Et moi qui n’avait pas d’armes !! Comment allais-je faire ? Je les entendis monter, et du retourner dans ma chambre. Je n’entendis pas ce qu’ils disaient, mais quand je les virent sortir, j’eut une grande surprise. Murtagh, enchaîné, et désarmé !! Son maître devait en avoir assez de toutes ses bêtises. Ils commencèrent à descendre, quand je vus un garde qui gardait la porte. Je pris une pierre et lui envoya. Il tomba, assommé. Les Ra’zacks sortirent et virent leur garde assommé. Comme je l’espérais, ils crurent à une attaque. Un garde monta dans ma chambre pour voir ce qui s’était passé. Je me cacha derrière la porte et quand il ouvrit, je referma d’un coup. Je pris son épée et son armure. J’enfila ses habits et fort heureusement, nous avions la même taille (heureusement que je n’ai pas eu un nain ou un géant !) . Je descendis et mentit en disant qu’il n’y avait rien là-haut. Nous partîmes et un des Ra’zacks demanda si quelqu’un était volontaire pour garder le prisonnier. Je répondit présent, et je fus enfin en mesure d’avoir Zar’roc. Ils me donnèrent la célèbre épée que je dégaina. Ce fut un moment de surprise qui me permit de tuer les gardes autour de moi. Les Ra’zacks attaquèrent, mais avec deux épées je tua le plus petit sans trop de difficultés. Par contre, le grand, c’était plus dur. Je para facilement ses coups grâce à mes deux épées et le blessa puis lui planta Zar’roc dans son cœur. Ce que je n’avais pas vu, c’est qu’un garde avait libéré Murtagh et lui avait donner deux épées, pour être à ma hauteur.
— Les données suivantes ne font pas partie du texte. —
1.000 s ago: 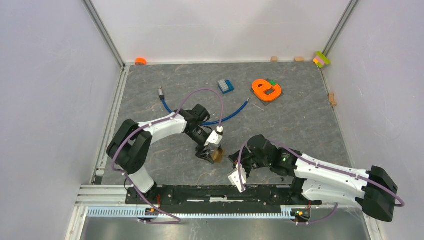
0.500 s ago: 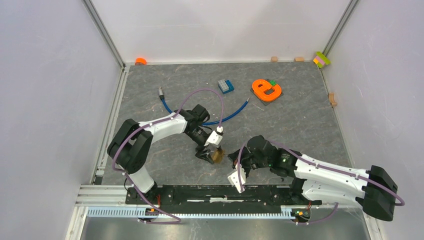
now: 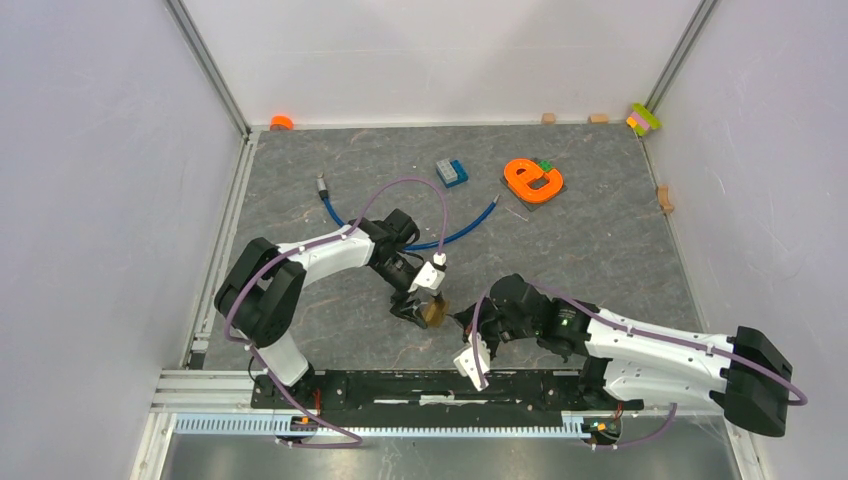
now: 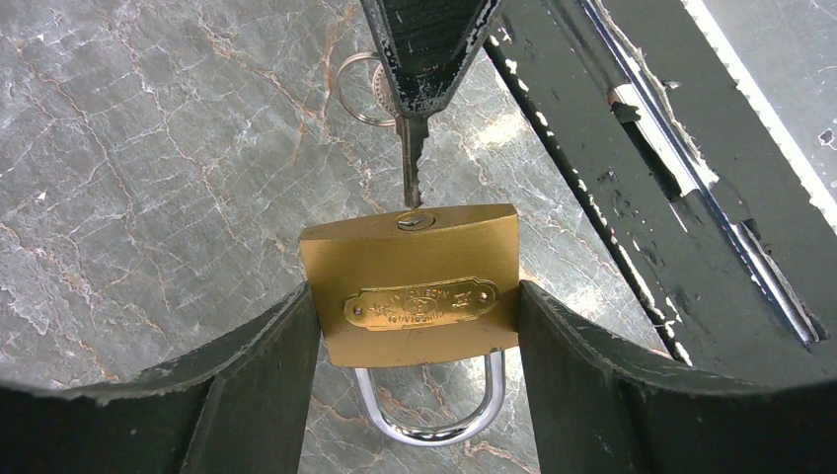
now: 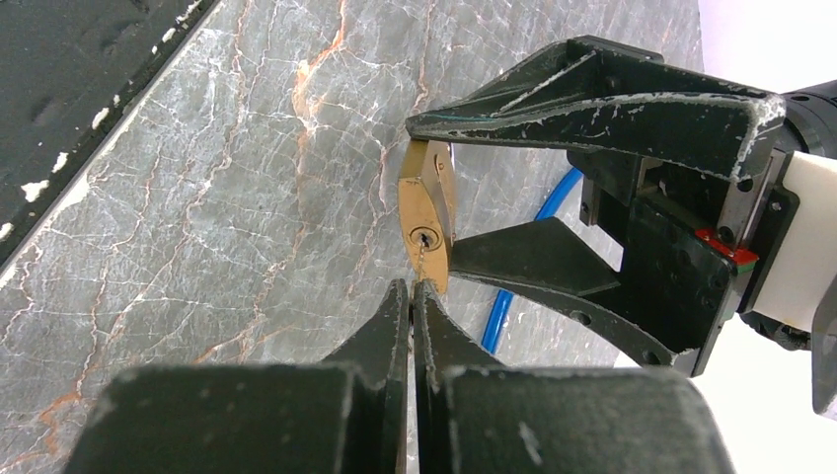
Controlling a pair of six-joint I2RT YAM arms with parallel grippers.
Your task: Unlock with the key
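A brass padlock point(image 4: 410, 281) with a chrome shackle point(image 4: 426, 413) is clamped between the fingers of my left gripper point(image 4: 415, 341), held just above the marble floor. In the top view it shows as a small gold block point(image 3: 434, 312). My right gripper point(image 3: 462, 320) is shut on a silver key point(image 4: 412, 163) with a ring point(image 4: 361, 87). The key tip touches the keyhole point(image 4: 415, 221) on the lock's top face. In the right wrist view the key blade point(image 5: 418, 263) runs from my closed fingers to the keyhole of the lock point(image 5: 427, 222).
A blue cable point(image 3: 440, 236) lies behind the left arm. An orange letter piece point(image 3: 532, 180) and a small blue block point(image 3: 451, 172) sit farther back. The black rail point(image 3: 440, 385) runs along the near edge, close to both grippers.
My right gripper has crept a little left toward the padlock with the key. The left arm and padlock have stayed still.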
Murtagh : tu vas me rendre mon épée et mourir !
Moi : je t’attends.
Il attaqua, et je compris pourquoi Eragon avait eu tant de mal à le battre. Il enchaîna ses coups avec dextérité, habilité et puissance. Je para avec difficulté mais il m’enleva une arme. Il ne me restait plus que Zar’roc. Ile refit un enchaînement et me blessa au bras gauche. J’avais toujours mon bras droit pour lui envoyer une petite danse, qu’il eut du mal à esquiver. Le combat durait, et je me fatiguait. Quand enfin, je lui envoya une épée au sol. A ce moment-là, je ne rigolerai plus. Nous nous envoyèrent une dizaine d’enchaînement et nous étions autant fatigués l’un que l’autre. Visiblement, la petite cure de sommeil lui avait rendu ses vieux réflexes d’autrefois. La nuit tombait. Je dus me dépêcher de le tuer, car Galbatorix allait bientôt envoyer des hommes pour voir ce qu’il se passait. Nous étions maintenant épée contre épée, quand il recula et m’envoya un coup énorme. Ce qu’il n’avait pas compté, c’est que Zar’roc était dix fois plus résistante qu’une simple épée d’un homme de Galbatorix. Son épée se brisa, ce qui me permit de le tuer. Je planta mon épée dans sa gorge, provoquant un jet de sang. Murtagh le parjure était mort. Les quelques garde qu’il y avaient étaient stupéfié de voir que l’élève de Galbatorix était mort. Je m’enfuis en courant et vit les ennemis derrière moi en train d’essayer de venger leur ancien sous-maître défunt, à qui le trône de l’empire aurait été offert à la mort de Galbatorix (s’il mourrait un jour). J’enfourcha Red-horst au passage, qui était déjà sellé, une chance, et m’enfuis. Derrière moi, les gardes s’arrêtèrent, pétrifiés. J’avais mon épée, et je pourrai donner mon ancienne à Heildeiro.
Bilan :
Alliés morts : aucun.
Alliés blessés : aucun.
Ennemis morts : 6.
Ennemis morts : 1.
Objet récupéré : une épée (Zar’roc).